Jesus calls out to us to hear his teachings, to understand his life as one we should emulate, and seek out others who will follow his example, also. This, and no other message, is properly called The Gospel.
In this Gospel, Jesus plainly teaches that if we claim to love him, we will do all that he taught us (John 14:21; 15:10) and that we will teach others to do the same. (Matt. 28:20)
When we come to know and understand the Gospel of Jesus, we are "free, indeed" - not freed from the duty to do Good, because this is the core of his teaching - but freed from an ignorance and imperfect knowledge of God's holiness, and freed to do Good more completely, the way God intends.
And what is this perfect Way Jesus beckons us to follow? It is to love God, our Creator, in gratitude with all of the strength our souls can muster, and to love our fellow human beings with every fiber of our own Being. (Matt. 22:37)
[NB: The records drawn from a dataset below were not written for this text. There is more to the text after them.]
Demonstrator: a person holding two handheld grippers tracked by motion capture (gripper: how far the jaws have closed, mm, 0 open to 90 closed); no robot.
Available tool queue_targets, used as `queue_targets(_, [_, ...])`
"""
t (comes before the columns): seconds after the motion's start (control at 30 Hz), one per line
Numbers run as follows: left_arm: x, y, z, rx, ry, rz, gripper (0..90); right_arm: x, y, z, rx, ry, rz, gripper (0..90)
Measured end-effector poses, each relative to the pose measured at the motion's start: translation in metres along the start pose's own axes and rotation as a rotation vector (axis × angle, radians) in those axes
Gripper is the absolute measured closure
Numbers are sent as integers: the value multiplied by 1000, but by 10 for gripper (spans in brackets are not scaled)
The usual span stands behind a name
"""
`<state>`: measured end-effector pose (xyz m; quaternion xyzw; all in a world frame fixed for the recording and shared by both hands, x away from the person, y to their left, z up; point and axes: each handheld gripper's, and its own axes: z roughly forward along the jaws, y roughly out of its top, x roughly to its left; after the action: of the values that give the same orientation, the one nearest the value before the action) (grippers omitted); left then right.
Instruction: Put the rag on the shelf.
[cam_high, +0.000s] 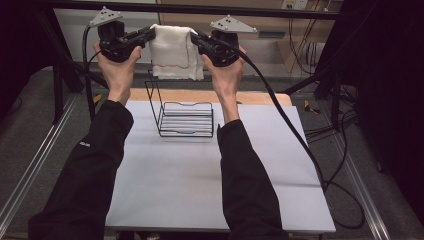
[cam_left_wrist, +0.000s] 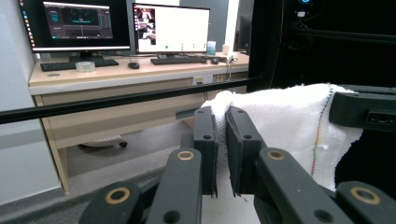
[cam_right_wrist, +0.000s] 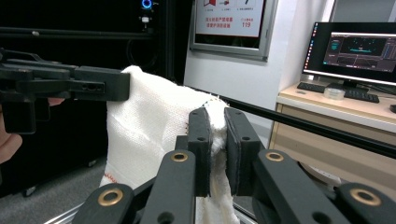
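Left gripper (cam_high: 148, 34): held raised above the far edge of the table (cam_high: 210, 175), jaws clamped on the left upper corner of a white towel (cam_high: 172, 52); in the left gripper view (cam_left_wrist: 222, 140) the cloth edge is seen pinched between the two pads.

Right gripper (cam_high: 195, 39): held level with the left one, jaws clamped on the opposite upper corner; in the right gripper view (cam_right_wrist: 217, 140) a bunched fold of towel (cam_right_wrist: 154, 126) is pressed between the pads.

White towel: stretched between both grippers, its body hung below them; a coloured stitched line is noted near one edge (cam_left_wrist: 322, 126).

Black wire rack (cam_high: 186, 117): stood on the table below the grippers, apart from the towel.
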<state>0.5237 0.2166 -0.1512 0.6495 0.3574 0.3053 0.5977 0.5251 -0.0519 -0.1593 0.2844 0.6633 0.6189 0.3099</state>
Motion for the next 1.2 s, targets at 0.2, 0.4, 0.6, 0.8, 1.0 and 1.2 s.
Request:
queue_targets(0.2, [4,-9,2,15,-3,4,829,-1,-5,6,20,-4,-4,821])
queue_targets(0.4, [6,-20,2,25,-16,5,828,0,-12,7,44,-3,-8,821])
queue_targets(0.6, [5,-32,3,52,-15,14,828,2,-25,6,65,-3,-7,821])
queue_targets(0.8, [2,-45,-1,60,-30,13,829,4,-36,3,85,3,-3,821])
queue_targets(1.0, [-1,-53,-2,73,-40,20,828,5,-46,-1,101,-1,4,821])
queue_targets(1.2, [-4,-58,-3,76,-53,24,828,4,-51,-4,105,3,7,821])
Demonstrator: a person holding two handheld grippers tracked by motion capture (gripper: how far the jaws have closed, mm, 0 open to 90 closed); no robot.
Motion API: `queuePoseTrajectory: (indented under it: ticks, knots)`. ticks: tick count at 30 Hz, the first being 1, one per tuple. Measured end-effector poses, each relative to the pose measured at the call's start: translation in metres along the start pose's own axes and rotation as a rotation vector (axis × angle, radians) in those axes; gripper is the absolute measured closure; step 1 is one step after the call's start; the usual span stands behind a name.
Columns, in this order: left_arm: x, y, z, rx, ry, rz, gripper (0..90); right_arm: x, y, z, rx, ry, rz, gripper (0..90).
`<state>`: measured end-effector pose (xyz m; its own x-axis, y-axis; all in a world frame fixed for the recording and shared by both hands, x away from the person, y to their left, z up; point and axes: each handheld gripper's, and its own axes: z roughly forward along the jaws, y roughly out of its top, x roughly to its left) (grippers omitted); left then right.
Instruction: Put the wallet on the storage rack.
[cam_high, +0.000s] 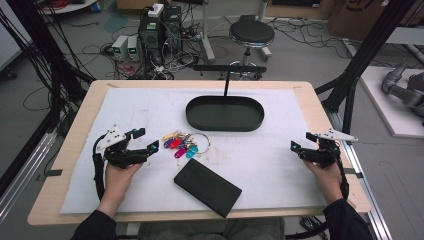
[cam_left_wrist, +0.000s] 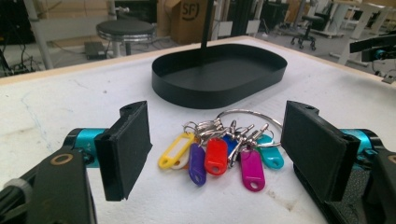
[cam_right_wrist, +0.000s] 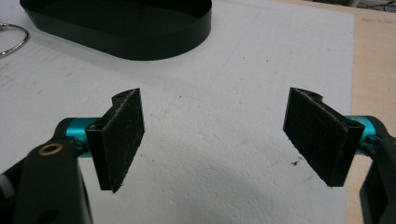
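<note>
White mat (cam_high: 280, 165) bare around right gripper (cam_high: 300, 141)

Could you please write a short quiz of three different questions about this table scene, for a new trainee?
1. True or false: the left tool is shut on the bunch of key tags.
2. Which object lies nearest to the person's side of the table?
A. the black oval tray
B. the flat black case
C. the bunch of key tags
3. Fill in the blank: between the jaws of the right tool there is only the ____ mat.

Key
1. False: its jaws stand open and the key tags lie just ahead of them.
2. B
3. white
</note>
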<state>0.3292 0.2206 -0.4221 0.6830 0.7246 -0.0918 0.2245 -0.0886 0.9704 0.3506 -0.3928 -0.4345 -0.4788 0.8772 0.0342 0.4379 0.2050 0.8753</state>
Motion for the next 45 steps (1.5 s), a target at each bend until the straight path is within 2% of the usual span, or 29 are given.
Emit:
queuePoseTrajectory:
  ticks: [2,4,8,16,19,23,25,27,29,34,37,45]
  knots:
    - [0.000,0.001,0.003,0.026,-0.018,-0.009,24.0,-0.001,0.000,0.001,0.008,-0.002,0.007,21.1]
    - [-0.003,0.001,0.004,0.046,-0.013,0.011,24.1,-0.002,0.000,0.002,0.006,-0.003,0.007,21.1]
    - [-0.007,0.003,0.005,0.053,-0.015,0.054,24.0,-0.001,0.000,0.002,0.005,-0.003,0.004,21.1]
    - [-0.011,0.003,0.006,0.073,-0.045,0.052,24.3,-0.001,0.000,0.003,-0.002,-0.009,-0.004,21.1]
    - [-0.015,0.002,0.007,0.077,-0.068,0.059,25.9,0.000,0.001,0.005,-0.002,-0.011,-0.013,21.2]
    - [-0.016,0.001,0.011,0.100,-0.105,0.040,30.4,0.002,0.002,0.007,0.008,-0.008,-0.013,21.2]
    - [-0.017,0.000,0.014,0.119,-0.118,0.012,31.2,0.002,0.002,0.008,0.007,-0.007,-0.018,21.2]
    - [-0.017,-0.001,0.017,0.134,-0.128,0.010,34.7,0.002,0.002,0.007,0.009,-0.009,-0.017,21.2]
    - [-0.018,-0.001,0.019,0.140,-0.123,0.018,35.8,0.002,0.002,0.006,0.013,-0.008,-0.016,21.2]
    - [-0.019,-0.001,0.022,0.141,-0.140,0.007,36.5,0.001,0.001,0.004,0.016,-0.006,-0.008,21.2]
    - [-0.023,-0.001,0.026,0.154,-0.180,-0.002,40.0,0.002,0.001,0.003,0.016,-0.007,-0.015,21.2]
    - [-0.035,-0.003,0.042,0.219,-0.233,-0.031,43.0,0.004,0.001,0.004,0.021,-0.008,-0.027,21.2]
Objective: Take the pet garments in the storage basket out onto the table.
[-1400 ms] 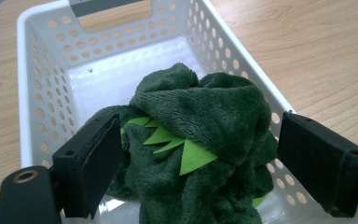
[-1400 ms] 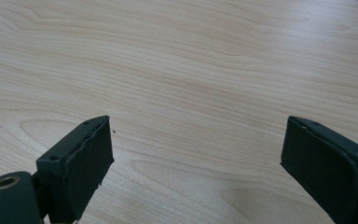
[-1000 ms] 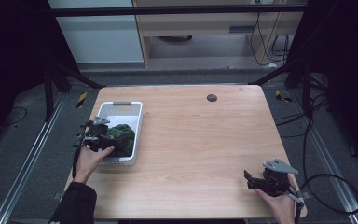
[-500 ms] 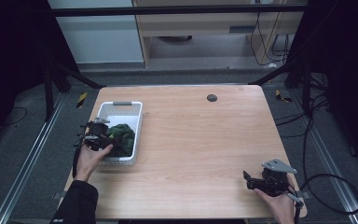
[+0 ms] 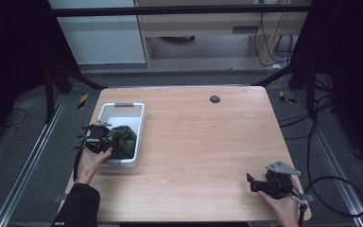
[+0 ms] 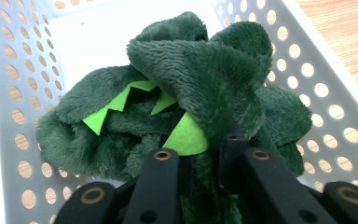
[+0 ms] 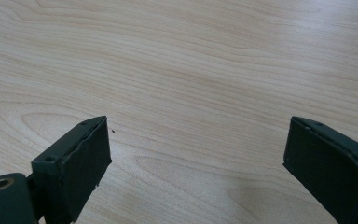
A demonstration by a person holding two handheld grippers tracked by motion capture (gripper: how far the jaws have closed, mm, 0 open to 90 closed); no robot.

The Gospel of Jesus is a call to love more fully; a love that completes and perfects us, because when we take up his Gospel's challenge, we deny all selfishness to totally seek God's path of Righteousness. (Matt. 16:24-25)
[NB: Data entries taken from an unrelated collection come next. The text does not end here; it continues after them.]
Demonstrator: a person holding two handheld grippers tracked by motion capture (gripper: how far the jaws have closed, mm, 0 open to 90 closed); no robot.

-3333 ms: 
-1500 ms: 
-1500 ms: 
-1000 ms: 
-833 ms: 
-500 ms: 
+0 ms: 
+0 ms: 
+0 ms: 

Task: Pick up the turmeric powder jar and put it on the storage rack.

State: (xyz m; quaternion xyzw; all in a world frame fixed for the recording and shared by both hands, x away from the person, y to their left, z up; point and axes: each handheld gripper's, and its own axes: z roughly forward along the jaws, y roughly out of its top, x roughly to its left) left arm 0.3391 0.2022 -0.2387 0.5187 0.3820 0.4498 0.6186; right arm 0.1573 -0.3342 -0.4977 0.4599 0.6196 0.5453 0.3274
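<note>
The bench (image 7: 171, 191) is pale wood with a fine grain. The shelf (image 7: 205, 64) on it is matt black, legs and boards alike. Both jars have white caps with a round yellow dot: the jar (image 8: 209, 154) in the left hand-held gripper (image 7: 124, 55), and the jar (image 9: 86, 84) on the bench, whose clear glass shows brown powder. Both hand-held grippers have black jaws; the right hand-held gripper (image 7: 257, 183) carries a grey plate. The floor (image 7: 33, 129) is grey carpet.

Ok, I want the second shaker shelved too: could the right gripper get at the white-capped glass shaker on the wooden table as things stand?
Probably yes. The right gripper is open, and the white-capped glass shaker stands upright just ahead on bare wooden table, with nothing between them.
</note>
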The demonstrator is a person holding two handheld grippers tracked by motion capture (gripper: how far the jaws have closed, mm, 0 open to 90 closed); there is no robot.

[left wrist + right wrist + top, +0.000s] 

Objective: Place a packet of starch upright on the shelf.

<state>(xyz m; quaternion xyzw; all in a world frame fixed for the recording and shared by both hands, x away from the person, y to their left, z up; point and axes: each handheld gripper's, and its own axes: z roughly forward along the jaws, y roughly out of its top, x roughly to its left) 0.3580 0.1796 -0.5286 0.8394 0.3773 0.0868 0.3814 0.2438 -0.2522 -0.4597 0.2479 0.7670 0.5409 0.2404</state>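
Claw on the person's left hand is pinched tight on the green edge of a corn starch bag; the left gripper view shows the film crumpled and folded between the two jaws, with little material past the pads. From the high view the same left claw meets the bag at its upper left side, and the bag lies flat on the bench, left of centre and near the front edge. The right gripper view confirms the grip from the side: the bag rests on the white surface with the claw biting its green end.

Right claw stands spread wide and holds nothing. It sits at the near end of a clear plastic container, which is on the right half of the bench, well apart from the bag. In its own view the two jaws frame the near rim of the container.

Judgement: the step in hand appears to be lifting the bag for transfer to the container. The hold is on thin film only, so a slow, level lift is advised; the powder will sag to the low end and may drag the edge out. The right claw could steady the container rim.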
This is what Jesus meant when he called for us to be perfect, saying for us to, "be perfect, as our Father in heaven is perfect." (Matthew 5:48.)
This perfection does not refer to some form of physical beauty, or even flawlessly performing our daily tasks. This is shown clearly when he calls for us to forgive as God forgives, and love as God loves (Matt. 6:14-15)
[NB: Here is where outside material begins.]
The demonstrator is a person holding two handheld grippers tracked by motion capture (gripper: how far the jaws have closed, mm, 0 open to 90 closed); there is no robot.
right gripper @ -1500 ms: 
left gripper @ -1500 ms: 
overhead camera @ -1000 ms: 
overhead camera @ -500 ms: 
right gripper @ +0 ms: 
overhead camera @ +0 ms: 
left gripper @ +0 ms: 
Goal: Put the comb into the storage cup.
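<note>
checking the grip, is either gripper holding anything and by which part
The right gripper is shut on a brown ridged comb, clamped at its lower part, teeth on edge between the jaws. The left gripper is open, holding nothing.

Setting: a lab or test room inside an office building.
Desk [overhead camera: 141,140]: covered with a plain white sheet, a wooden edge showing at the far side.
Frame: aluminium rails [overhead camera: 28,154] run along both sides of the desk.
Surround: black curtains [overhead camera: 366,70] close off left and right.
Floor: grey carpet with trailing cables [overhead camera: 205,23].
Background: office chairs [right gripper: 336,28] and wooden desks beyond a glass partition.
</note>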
The Gospel presented by Jesus, therefore, recognizes the God-given abilities of all human beings to do great Good. And the life Jesus led in perfect obedience to God (Matt. 12:36; John 8:29) gives us a template of how we, also may perfect ourselves by pursuing this perfect Way.
We begin the process of becoming morally perfect servants of God and our fellow Human beings by first recognizing and repenting of our past imperfection, and then dedicating ourselves to seeking to follow his teachings.
These teachings of Jesus alone guide us directly to the holiness God knows we are capable of demonstrating in our own lives, just as Jesus perfectly demonstrated them in his.
It is in this sense that we can fully understand the otherwise difficult teaching that it is only through Jesus that we may reach our heavenly Father. (John 14:6)
In our ignorance of what is perfectly Good, we cannot have knowledge of the path God sets out for us. Jesus, by revealing to us through his life and teachings and even in his death, shows us clearly the perfect path of active obedience and self-denial we are called to follow.
Jesus and the message he left for us continues to guide us towards the Light of God's Righteousness. We are, he taught, to become lights to the world, just as he was the light of the world (Matt. 5:14; John 8:12)
Obtaining the knowledge of this message, and acting upon it, shows us God's Righteous Light, and allows us to share it with others by our deeds. God's spirit is an ever-present help to us on this journey towards holiness.
Let us become more like Jesus daily as we deny ourselves, serve others, and seek to follow his path of Righteousness, becoming the Light in the world that Jesus calls us to become.